## WHAT YOU HAVE TO DO
Copy every line below exactly.

## RECORDED INFORMATION
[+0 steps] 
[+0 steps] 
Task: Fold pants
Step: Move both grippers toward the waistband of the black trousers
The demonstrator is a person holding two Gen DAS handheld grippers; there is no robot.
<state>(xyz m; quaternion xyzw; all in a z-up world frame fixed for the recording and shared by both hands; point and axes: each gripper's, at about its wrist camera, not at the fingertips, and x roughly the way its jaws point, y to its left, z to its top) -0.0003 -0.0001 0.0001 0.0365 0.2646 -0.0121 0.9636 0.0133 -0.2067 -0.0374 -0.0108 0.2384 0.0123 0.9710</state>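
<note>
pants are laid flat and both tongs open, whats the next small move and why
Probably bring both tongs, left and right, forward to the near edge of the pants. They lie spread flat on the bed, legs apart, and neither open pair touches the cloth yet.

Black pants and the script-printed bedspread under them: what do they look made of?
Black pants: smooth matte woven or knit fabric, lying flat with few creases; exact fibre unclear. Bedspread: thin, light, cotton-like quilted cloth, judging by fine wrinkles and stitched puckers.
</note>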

## SOLUTION TO THE PROBLEM
[+0 steps] 
[+0 steps] 
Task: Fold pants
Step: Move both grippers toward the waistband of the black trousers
The demonstrator is a person holding two Gen DAS handheld grippers; there is no robot.
<state>(xyz m; quaternion xyzw; all in a z-up world frame fixed for the recording and shared by both hands; point and axes: each gripper's, at about its wrist camera, not at the fingertips, and x roughly the way its jaws point, y to its left, z to its top) -0.0003 -0.0001 0.0001 0.0365 0.2646 -0.0121 0.9636 0.0133 -0.2067 -0.0374 -0.0108 0.2384 0.0123 0.9710</state>
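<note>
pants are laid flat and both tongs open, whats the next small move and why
Probably bring both tongs, left and right, forward to the near edge of the pants. They lie spread flat on the bed, legs apart, and neither open pair touches the cloth yet.

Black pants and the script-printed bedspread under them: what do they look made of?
Black pants: smooth matte woven or knit fabric, lying flat with few creases; exact fibre unclear. Bedspread: thin, light, cotton-like quilted cloth, judging by fine wrinkles and stitched puckers.
</note>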

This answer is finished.